WHAT YOU ARE ASKED TO DO. Repeat only the stretch of lines below that runs from the line with "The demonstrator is" through the line with "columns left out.", unaltered.
↓↓↓
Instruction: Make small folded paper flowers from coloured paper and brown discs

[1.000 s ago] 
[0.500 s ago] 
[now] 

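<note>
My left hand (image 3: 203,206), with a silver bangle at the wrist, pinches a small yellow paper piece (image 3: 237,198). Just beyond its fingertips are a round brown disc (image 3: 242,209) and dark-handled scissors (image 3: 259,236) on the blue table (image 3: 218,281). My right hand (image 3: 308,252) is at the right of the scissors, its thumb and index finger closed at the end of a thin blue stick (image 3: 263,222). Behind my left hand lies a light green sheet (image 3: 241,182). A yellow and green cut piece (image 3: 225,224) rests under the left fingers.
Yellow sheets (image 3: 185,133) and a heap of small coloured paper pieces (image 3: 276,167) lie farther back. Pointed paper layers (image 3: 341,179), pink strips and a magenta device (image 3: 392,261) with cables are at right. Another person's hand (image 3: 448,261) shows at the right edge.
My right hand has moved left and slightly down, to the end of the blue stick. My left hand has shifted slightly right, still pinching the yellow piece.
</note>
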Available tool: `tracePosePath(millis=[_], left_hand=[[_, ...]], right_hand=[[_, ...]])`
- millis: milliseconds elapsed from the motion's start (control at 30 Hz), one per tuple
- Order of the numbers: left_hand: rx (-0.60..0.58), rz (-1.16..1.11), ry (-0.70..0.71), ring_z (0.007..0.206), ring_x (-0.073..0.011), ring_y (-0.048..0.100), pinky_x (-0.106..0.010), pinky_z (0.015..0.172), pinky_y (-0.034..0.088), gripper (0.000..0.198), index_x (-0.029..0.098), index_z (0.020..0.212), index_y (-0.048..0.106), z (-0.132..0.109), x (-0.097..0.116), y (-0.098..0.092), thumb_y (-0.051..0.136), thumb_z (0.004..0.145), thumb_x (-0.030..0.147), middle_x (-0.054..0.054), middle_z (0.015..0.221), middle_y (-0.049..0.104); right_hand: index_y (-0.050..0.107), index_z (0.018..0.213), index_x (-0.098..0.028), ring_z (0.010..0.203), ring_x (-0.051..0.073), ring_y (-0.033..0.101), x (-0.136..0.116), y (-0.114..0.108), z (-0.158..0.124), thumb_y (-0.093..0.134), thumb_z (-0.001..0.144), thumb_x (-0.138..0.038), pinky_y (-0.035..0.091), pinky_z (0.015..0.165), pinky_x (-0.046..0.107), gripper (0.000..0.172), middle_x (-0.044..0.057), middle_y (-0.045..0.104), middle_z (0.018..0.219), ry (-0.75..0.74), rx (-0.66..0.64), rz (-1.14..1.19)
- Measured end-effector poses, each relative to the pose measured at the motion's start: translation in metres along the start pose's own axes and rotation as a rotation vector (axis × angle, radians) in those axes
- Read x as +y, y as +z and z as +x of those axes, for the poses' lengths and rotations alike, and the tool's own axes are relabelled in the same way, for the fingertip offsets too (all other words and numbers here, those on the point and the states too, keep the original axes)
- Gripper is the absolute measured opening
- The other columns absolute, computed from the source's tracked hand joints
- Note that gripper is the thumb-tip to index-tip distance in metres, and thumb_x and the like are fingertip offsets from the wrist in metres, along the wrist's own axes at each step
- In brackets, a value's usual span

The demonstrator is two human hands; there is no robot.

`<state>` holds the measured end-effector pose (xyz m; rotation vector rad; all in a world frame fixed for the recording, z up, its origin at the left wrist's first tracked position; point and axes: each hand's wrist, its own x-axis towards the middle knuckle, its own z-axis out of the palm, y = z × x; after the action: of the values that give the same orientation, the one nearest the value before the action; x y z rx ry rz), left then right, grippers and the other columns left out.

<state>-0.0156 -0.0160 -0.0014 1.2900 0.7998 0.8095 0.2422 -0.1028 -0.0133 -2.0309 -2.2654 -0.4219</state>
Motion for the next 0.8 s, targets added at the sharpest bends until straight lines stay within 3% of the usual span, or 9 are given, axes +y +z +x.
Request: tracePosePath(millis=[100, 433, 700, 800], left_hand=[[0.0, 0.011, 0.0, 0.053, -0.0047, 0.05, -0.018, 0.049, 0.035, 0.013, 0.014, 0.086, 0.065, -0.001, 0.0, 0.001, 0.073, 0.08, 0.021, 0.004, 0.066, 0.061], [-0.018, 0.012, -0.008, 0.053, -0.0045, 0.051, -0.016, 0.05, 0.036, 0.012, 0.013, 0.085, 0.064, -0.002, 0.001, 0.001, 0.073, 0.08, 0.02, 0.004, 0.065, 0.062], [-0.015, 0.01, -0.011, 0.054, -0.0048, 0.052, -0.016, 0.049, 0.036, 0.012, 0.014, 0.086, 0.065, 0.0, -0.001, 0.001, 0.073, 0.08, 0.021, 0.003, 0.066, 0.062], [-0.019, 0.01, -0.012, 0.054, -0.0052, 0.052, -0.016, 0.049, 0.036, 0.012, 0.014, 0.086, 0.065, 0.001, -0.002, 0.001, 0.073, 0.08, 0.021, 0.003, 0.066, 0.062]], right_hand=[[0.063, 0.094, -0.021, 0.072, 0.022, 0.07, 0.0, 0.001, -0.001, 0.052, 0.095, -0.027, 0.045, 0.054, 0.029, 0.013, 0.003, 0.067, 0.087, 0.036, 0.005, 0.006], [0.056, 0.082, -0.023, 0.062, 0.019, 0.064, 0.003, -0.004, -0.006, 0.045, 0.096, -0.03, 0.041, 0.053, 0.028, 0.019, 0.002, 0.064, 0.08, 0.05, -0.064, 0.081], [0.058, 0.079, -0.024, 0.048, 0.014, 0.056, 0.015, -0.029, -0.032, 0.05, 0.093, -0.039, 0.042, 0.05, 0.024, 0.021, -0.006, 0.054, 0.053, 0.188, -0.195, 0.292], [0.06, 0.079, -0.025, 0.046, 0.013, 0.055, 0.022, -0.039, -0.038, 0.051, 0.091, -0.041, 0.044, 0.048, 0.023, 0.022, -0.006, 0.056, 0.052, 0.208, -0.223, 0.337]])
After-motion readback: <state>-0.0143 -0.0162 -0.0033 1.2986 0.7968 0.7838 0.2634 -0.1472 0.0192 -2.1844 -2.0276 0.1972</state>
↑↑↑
SOLUTION BELOW.
The demonstrator is two human hands; there is no robot.

`<state>` holds the measured end-effector pose (xyz m; rotation vector rad; all in a world frame fixed for the recording, z up, its origin at the left wrist's first tracked position; point and axes: each hand's wrist, its own x-axis towards the middle knuckle, its own z-axis out of the palm, y = z × x; after the action: of the values that give the same orientation, the one nearest the value before the action; x y z rx ry rz), left then right, grippers and the other columns left out.

For this exercise, the answer is now complete.